Diese Situation sei sehr fordernd, stellte der AGCO-Vertreter fest. Die Forschung laufe auf Höchsttouren. Fragestellungen seien etwa, wie tief eine Dosierung eines Pflanzenschutzmittels sein dürfe, um doch noch auf einen Ertrag von 90 Prozent zu kommen. Für die Landwirte seien Nachschulungen nötig. In Bereichen wie etwa kameragesteuerte Hackgeräte oder Robotik ­laufe enorm viel. Teure Pflanzenschutzmittel führten dazu, dass Forschung, Beratung und Technik zusammenspannten. "Alle werden schlauer", sagte Jensen.

Daniel Kressibucher von der Kressibucher Agro AG im thurgauischen Lanzenneunforn ist unter anderem für den Anbau aller Rohstoffe der Kressibucher Naturöl AG zuständig und führt zudem ein Lohnunternehmen.
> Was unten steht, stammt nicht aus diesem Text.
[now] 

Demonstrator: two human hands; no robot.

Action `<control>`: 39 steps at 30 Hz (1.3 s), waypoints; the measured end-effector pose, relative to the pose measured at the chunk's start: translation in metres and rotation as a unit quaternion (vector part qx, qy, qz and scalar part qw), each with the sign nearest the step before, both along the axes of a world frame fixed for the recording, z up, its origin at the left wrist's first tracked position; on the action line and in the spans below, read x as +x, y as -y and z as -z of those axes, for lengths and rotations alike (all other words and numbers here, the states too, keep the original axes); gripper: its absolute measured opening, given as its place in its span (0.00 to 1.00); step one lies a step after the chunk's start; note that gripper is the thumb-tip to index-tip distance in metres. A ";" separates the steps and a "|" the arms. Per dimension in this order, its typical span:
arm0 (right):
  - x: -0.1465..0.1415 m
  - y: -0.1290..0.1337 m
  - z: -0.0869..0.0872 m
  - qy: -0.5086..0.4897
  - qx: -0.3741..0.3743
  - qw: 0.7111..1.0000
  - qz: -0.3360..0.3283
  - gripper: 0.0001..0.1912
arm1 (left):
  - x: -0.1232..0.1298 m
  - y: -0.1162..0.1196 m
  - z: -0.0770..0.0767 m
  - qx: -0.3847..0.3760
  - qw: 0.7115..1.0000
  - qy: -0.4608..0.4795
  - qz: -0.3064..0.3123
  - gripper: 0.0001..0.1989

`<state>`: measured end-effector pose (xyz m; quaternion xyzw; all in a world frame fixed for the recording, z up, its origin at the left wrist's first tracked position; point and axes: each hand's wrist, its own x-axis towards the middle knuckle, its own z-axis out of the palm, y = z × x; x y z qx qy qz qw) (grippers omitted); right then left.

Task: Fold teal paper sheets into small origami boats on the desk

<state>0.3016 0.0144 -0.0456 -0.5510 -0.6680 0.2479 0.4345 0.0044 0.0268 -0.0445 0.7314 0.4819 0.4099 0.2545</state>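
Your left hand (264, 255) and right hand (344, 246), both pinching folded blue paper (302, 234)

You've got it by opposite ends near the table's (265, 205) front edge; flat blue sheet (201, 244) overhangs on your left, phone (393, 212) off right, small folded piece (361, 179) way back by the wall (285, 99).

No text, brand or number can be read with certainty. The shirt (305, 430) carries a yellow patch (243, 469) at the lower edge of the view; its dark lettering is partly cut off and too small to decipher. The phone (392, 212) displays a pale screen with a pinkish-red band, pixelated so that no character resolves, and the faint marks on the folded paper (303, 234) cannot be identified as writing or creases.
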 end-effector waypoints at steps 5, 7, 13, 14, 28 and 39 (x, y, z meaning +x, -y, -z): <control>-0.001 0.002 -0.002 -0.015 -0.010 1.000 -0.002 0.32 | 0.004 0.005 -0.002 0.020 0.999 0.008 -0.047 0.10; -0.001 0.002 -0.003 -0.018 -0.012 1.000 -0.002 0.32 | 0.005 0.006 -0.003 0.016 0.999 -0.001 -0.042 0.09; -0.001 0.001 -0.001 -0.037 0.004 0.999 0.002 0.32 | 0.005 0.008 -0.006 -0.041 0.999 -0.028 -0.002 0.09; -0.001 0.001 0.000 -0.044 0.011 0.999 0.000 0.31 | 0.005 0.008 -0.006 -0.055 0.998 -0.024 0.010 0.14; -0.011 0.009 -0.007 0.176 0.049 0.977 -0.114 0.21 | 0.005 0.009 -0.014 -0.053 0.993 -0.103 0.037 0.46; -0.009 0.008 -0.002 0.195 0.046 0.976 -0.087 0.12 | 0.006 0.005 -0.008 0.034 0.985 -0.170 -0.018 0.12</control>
Wie er an der Strohballenarena darlegte, setzt er zunehmend auf die Digitalisierung. So sind etwa alle seine Fahrer mit einem Tablet unterwegs. Dies ermöglicht es ihnen, die Aufträge exakt nach den Vorgaben der Kunden abzuarbeiten. Das vereinfacht aber auch die lückenlose Dokumentation und Rückverfolgbarkeit der geleisteten Arbeiten. Darauf sind auch Kressibuchers Kunden angewiesen.

Weiter setzt Kressibucher etwa auf die Karten von Google Earth. Auf Basis der Luftbilder teilt er seine Grundstücke in Unterparzellen auf und entnimmt von diesen Bodenproben, die er nach der Kinsey-Methode analysieren lässt. Diese ermöglicht ihm in Kombination mit ­andern Mitteln der digitalen Landwirtschaft eine flächenspezifische Bodenbehandlung und Düngung.

Vom Pferd zum Roboter

Zu Beginn seiner Laufbahn habe er noch mit dem Pferd produziert, stellte ein Landwirt fest. Jetzt gehörten Melkroboter zum Alltag. Demnächst kämen weitere Technologien zum Einsatz. Ob das ein gewöhnlicher Landwirt finanziell noch stemmen könne, wollte der Landwirt wissen. Und ob die Konsumenten den Einsatz von Robotern und den Trend zu immer grösseren Betrieben schätzten?

Die in Tänikon eingesetzten Maschinen und Technologien seien für Schweizer Verhältnisse sehr teuer, stellte Christian Eggenberger vom BBZ Arenenberg fest. Gerade im Bereich des Pflanzenschutzes würden Maschinen und Techniken erprobt, die nur noch überbetrieblich einsetzbar seien. Da seien zunehmend Lohnunternehmen und Spezialisten gefragt.

Jens Christian Jensen hob ­hervor, der Landmaschinenhersteller AGCO wolle die digitalisierten und automatisierten Technologien weitertreiben. AGCO habe ein Interesse, die Automatisierung bei kleiner und günstiger werdenden Maschinen voranzutreiben. Im Verlauf der Diskussion wurde auch die Faszination angesprochen, die von modernen Landwirtschaftstechnologien ausgeht. So gehört etwa der Farm-Simulator zu den beliebtesten Computerspielen. Diese Faszination gelte es in Kombination mit der kleinräumigen Schweizer Landwirtschaft auszuspielen. Es gelte, die Leute auf die Höfe zu holen und sie an dieser Faszination teilhaben zu lassen.